- Born: October 28, 1784 Tübingen, Holy Roman Empire
- Died: 29 March 1864 (aged 79) Tübingen, Germany
- Scientific career
- Fields: Biochemistry; Microbiology; Physics; Medicine;

= George Karl Ludwig Sigwart =

German biochemist, botanist and physician

George Karl Ludwig Sigwart (28 October 1784 – 29 March 1864) was a German biochemist, botanist and medical doctor.

==Early life==

Sigwart was born in Tübingen in 1784 into a medical family; his grandfather Georg Friedrich Sigwart had been the personal physician of Charles Eugene, Duke of Württemberg.
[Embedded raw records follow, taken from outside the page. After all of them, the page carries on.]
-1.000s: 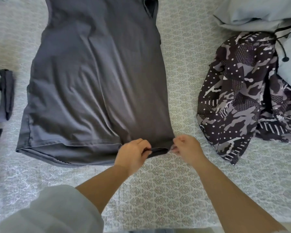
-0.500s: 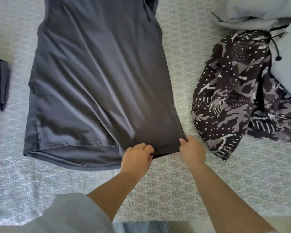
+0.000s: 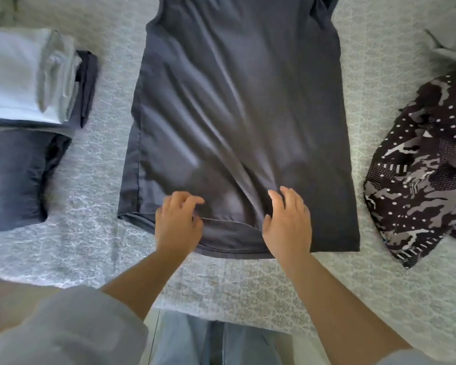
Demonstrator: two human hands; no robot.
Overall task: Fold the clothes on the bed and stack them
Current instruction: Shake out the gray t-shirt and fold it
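Note:
A dark grey shirt (image 3: 237, 114) lies flat on the patterned bed cover (image 3: 379, 88), hem toward me, with creases running down its middle. My left hand (image 3: 178, 225) hovers over the hem's left-centre, fingers loosely bent and holding nothing. Just right of it, my right hand (image 3: 287, 225) rests on the hem with fingers spread and relaxed. A stack of folded clothes (image 3: 29, 83), pale grey over dark pieces, sits at the left. At the right edge lies a crumpled black-and-white camouflage garment (image 3: 419, 180).
A folded dark blue piece (image 3: 13, 180) lies below the stack at the left. Pale blue fabric (image 3: 450, 40) is bunched at the top right. The bed's near edge runs in front of my legs (image 3: 216, 341).
Both hands have let go of the shirt's hem corner and now sit apart over the hem. The view has shifted right, bringing the folded stack into sight.

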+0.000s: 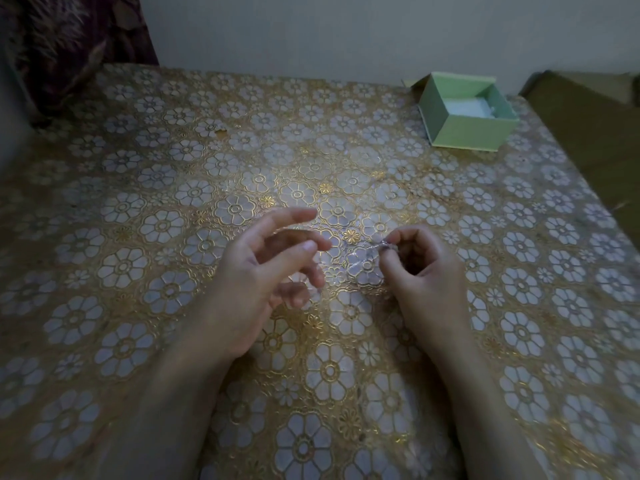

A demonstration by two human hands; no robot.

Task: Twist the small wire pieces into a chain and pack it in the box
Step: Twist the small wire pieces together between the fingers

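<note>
Gold-and-white flowered cloth covers the bench (173, 174), which stands against a pale wall. Far right on it sits an open green box (467, 110) with something white on its bottom; what it is I cannot tell. Both hands hover above the middle of the bench. The right hand (424, 268) is curled, its thumb and forefinger pinching a thin, glinting wire piece (377, 244). The left hand (263, 271) hangs just beside it, fingers spread and loosely bent, holding nothing.
</note>
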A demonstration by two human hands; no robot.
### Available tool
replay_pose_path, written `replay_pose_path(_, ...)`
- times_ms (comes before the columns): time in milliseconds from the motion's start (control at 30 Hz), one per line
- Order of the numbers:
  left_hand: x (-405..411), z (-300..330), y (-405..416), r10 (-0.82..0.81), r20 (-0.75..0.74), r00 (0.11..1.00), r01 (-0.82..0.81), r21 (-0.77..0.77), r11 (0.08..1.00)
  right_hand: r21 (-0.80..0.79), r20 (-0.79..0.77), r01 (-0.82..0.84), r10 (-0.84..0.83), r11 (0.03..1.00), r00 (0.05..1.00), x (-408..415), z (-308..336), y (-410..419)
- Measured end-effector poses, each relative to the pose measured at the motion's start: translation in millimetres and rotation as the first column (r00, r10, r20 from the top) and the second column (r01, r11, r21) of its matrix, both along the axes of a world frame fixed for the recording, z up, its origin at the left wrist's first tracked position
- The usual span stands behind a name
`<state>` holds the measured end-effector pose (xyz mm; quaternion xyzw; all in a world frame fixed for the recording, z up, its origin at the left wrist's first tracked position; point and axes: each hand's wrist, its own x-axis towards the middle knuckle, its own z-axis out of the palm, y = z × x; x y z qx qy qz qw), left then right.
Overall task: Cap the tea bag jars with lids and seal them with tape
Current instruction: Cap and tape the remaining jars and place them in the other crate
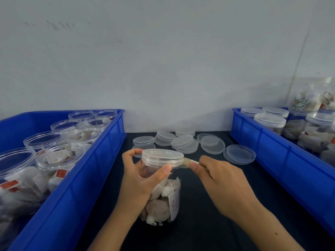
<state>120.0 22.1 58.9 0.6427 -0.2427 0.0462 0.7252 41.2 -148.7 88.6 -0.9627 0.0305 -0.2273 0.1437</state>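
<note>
From my remote seat I saw a clear jar of tea bags standing upright on the dark table, near the front and roughly midway between two blue crates. A clear lid sat on its mouth. The left hand gripped the jar's upper part from the left, its fingers curled round the far side of the lid's rim and its thumb pressed against the near side just under the lid. The right hand came in from the right, thumb and forefinger pinched together on a short strip of clear tape that ran from the lid's right edge to those fingertips; I could not tell how far the tape was already stuck down. Farther back on the table lay a scatter of loose lids, some stacked, some overlapping. The left crate held open jars filled with tea bags, none of them lidded. The right crate held capped jars, with one more jar standing higher at the far right corner, too blurred to read clearly.
</note>
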Motion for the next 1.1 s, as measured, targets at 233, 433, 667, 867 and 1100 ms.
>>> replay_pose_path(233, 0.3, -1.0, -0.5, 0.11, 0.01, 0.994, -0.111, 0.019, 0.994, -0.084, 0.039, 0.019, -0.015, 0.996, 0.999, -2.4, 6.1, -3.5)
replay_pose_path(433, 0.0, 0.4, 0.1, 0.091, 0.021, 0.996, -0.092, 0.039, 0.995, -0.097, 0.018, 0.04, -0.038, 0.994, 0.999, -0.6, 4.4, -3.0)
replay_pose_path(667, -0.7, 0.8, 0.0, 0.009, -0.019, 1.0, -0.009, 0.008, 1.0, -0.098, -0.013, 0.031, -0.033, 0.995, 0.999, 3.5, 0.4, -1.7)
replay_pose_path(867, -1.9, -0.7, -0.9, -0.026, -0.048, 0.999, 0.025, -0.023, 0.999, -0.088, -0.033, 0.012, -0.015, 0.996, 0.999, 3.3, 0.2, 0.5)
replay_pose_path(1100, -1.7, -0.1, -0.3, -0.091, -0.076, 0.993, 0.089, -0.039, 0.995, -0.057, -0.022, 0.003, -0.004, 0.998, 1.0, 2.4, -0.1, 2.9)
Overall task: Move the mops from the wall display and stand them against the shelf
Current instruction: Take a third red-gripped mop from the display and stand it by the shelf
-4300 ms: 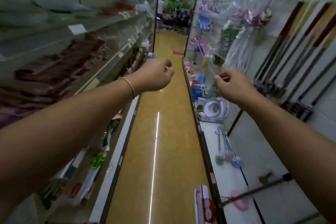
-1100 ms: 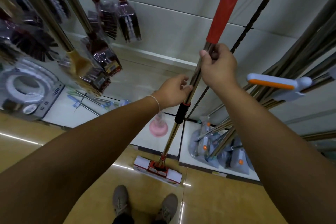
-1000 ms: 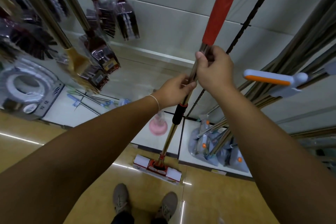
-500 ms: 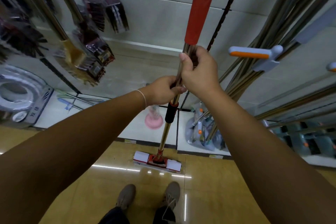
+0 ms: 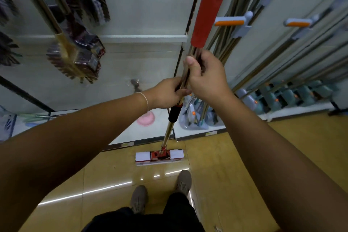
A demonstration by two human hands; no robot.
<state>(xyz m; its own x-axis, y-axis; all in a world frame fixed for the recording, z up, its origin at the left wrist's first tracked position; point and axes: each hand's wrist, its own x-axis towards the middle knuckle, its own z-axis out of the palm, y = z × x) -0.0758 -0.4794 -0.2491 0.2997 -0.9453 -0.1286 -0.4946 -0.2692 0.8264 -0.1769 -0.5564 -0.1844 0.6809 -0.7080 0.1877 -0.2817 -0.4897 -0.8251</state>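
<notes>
I hold one mop point(image 5: 206, 5) upright in front of me: red grip on top, shiny metal pole, black collar lower down. Its flat red and white head point(image 5: 159, 157) is low over the yellow floor, just before the display's base; contact with the floor is unclear. My right hand point(image 5: 206, 78) is closed around the pole just under the red grip. My left hand point(image 5: 166, 93) grips the pole right below it, above the black collar. More mops point(image 5: 271, 58) with metal poles and grey-orange handles lean on the wall display to the right.
Brooms in plastic wrap point(image 5: 75, 51) hang on the white wall panel at the left. A pink plunger point(image 5: 146, 119) stands on the white base shelf point(image 5: 197, 132). My two shoes point(image 5: 162, 190) are on the yellow tiled floor behind the mop head.
Earlier my hands were empty in the aisle; since then both have gripped the mop. In the last second the pole has gone from tilted to nearly upright, its head squarer to me.
</notes>
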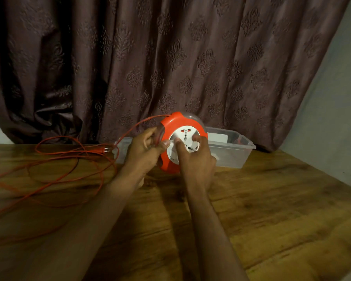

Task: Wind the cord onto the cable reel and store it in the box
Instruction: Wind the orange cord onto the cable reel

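Noted across the rear of the scene: a dark patterned curtain [170, 57] hanging in folds, with a pale wall [332, 118] at the right. Below it, a wooden table [272, 199] filling the lower half of the view. At the table's far edge, against the curtain, a clear plastic box [231, 157] lying lengthwise, open at the top, with a white flat item and something reddish inside, neither identifiable. Spread over the left part of the table in loose loops, an orange cord [69, 159], mostly unwound, running off the left edge and rising in an arc to the top of the reel; its two-pin plug [107, 150] lying on the table just beside the box's left end. Held upright in front of the box, above the table and between both hands, the orange cable reel [168, 128] with a white socket face [185, 136] turned toward the camera and a clear housing at the back. Left hand [144, 151] gripping the reel's left rim, fingers curled round the edge and thumb pressed on the front. Right hand [197, 159] laid over the socket face, fingers curled against the white centre, thumb on the disc; grip on a winding knob not confirmable, contact point hidden by the fingers.
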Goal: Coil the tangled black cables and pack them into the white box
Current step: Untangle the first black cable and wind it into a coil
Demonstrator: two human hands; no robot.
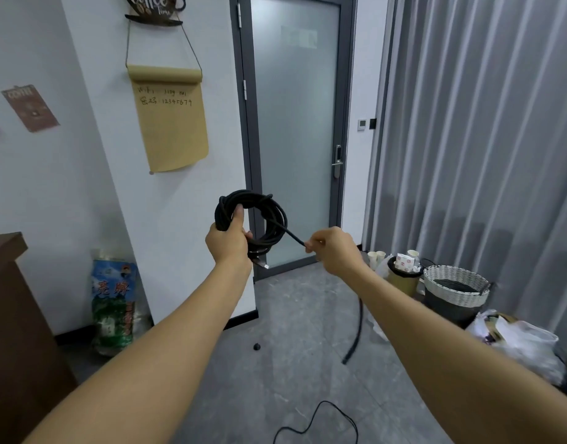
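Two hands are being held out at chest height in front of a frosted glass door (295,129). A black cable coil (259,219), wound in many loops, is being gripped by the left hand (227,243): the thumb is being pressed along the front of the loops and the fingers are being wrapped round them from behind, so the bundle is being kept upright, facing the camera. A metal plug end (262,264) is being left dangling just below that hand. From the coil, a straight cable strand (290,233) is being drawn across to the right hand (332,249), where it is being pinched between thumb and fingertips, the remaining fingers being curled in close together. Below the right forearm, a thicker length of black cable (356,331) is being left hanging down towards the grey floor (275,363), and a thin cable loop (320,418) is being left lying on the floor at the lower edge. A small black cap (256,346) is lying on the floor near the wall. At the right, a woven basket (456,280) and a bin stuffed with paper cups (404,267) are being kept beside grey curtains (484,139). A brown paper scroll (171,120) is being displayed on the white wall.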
Between 1800 and 1806 he studied medicine, physics, chemistry and botany at the local university and received a doctoral degree in 1808. During the same year, he received a grant allowing him to be transferred to Munich where he worked for the Journal of Chemistry, Physics and Medicine. Soon afterwards he was appointed to the University of Halle and later Berlin, where he worked with Wilhelm von Humboldt and Johann Christian Reil, the director of the medical clinic where he had adequate laboratory conditions at his disposal. During the war of 1812/13 working conditions deteriorated and Sigwart was able to leave Berlin for Breslau and later returned to Tübingen. In 1818 he became a lecturer and professor. He gained prestige in the university, especially in the fields of botany and biochemistry. He married Luise Friederike Burk in 1821. The couple had no children.